» **PROBLEM REQUIREMENTS**:
Look through the data below and count each line where the word "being" appears. Reply with the count alone.
━━━━━ DATA TO USE
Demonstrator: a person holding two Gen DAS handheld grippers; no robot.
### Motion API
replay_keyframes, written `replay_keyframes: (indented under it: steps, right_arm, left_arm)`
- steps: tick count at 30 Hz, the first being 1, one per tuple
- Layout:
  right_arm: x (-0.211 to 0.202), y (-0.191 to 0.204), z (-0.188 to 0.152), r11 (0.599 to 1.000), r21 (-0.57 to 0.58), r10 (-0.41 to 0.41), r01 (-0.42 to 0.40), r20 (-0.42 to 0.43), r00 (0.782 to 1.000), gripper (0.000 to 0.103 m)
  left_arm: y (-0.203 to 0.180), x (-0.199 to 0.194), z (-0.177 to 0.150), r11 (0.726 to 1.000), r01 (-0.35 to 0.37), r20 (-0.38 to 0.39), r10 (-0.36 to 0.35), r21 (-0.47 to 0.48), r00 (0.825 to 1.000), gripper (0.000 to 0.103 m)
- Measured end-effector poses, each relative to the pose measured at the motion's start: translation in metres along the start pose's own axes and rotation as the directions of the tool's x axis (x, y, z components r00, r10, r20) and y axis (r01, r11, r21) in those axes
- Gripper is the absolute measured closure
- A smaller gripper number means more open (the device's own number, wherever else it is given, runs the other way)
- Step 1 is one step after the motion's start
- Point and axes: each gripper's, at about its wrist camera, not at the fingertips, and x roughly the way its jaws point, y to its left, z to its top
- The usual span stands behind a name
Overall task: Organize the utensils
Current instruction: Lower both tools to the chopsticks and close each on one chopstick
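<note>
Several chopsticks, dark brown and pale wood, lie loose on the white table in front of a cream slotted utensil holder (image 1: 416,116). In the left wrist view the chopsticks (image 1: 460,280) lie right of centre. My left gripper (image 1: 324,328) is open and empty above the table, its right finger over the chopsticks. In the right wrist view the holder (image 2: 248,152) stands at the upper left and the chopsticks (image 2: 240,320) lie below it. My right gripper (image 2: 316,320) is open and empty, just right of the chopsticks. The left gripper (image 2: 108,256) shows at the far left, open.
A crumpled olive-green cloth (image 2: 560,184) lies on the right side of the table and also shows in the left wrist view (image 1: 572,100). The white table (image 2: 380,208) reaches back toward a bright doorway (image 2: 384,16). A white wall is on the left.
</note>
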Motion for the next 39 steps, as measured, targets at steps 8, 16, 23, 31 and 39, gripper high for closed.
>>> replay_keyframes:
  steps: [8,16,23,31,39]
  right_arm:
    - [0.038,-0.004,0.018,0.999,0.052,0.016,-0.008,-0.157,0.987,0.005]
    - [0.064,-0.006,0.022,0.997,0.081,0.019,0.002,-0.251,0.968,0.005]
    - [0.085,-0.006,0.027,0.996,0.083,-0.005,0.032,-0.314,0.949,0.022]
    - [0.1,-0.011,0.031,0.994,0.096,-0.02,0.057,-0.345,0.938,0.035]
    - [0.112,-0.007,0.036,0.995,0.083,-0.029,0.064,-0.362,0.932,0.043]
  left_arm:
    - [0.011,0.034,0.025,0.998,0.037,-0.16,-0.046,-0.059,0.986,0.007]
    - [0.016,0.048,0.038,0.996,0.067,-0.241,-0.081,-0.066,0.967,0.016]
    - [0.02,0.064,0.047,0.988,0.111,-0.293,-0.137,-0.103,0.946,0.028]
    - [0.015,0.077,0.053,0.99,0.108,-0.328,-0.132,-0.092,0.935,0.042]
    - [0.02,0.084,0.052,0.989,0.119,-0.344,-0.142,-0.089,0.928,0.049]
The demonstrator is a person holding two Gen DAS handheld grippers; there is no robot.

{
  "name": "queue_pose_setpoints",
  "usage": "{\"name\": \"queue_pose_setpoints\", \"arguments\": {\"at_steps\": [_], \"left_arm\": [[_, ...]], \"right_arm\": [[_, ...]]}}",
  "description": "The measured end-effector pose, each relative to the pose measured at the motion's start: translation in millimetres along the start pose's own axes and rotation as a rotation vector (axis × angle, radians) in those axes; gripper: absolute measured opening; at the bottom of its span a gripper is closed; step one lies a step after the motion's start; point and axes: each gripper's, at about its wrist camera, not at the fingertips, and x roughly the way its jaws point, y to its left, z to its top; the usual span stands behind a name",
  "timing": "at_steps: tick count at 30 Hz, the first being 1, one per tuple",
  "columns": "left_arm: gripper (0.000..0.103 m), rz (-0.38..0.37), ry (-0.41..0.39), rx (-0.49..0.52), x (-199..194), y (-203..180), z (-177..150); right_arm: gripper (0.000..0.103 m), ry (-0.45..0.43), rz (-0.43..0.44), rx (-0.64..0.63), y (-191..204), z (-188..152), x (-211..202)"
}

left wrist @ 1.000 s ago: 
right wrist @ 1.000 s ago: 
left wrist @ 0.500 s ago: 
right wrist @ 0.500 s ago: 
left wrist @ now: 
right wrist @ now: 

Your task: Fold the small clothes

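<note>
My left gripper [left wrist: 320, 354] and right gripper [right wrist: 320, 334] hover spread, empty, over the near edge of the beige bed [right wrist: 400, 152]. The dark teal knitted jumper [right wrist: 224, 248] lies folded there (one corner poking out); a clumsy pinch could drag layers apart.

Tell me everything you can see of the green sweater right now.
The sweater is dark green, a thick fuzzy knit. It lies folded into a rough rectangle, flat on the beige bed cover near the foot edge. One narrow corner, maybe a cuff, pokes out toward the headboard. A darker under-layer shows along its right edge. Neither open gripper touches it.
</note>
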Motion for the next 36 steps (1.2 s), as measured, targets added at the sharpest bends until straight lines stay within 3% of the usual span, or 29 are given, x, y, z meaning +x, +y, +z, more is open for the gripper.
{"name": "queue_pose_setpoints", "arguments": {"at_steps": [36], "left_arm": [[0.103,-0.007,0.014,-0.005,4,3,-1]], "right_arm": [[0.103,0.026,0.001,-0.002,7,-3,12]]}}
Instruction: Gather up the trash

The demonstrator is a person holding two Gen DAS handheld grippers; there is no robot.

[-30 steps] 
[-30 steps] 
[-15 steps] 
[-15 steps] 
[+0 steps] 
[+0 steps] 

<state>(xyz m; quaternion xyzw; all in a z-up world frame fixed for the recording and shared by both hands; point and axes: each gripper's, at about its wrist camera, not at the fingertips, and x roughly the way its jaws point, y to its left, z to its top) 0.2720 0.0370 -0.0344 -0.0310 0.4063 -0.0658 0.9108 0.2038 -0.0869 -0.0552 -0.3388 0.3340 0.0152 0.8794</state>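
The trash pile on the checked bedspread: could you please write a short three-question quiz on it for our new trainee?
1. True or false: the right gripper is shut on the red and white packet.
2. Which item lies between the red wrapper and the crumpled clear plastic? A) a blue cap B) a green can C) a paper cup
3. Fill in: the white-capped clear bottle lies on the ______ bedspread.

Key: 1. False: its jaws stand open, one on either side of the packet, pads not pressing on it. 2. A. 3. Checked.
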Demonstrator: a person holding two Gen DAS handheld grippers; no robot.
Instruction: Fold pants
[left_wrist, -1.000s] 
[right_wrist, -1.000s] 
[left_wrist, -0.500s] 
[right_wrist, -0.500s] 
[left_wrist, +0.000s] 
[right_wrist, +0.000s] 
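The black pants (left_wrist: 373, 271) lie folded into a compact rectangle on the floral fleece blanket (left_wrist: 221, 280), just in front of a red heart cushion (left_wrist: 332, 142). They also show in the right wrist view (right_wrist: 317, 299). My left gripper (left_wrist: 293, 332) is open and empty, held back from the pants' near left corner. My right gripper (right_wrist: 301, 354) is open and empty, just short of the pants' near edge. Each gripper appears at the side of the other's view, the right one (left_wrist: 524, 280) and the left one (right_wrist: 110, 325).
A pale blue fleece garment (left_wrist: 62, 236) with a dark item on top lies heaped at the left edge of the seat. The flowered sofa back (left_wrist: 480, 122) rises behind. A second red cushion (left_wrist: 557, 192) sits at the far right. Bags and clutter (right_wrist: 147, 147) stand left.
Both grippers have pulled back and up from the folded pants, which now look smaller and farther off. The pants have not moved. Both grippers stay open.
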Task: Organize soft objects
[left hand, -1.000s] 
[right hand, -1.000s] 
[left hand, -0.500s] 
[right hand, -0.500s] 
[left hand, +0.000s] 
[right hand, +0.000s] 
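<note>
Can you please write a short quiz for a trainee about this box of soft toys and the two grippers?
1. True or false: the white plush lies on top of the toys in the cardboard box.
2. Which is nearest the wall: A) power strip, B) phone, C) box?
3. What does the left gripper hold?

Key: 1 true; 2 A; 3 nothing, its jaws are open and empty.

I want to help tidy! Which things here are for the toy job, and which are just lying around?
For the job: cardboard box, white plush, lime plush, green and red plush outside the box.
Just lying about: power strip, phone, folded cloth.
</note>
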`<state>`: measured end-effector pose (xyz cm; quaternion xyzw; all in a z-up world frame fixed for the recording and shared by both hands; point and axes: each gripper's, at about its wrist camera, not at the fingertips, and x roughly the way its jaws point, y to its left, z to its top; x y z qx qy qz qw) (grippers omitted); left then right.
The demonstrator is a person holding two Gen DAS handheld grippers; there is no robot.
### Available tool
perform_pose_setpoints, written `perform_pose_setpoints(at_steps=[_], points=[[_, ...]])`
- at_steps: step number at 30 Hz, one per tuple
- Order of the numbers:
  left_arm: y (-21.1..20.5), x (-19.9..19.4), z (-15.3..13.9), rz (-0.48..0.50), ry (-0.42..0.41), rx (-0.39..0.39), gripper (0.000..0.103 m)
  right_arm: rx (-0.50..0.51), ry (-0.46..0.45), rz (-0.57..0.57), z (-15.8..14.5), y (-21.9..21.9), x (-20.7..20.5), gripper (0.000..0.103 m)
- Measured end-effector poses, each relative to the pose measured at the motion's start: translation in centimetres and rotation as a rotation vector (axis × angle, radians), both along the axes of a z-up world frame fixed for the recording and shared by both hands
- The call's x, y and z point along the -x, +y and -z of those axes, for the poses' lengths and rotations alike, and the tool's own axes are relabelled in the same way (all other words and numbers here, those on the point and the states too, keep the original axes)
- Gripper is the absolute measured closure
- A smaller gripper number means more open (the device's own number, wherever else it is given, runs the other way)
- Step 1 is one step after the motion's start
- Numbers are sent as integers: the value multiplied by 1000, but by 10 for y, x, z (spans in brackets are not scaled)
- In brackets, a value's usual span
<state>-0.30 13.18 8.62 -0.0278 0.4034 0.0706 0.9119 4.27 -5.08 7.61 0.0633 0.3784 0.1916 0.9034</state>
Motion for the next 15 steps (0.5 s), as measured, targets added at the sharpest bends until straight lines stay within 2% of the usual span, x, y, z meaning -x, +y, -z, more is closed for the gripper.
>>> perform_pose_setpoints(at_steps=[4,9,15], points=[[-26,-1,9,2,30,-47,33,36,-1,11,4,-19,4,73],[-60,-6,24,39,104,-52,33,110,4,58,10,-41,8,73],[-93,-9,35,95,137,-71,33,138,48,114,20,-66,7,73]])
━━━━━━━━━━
» **EXERCISE ANSWER**:
2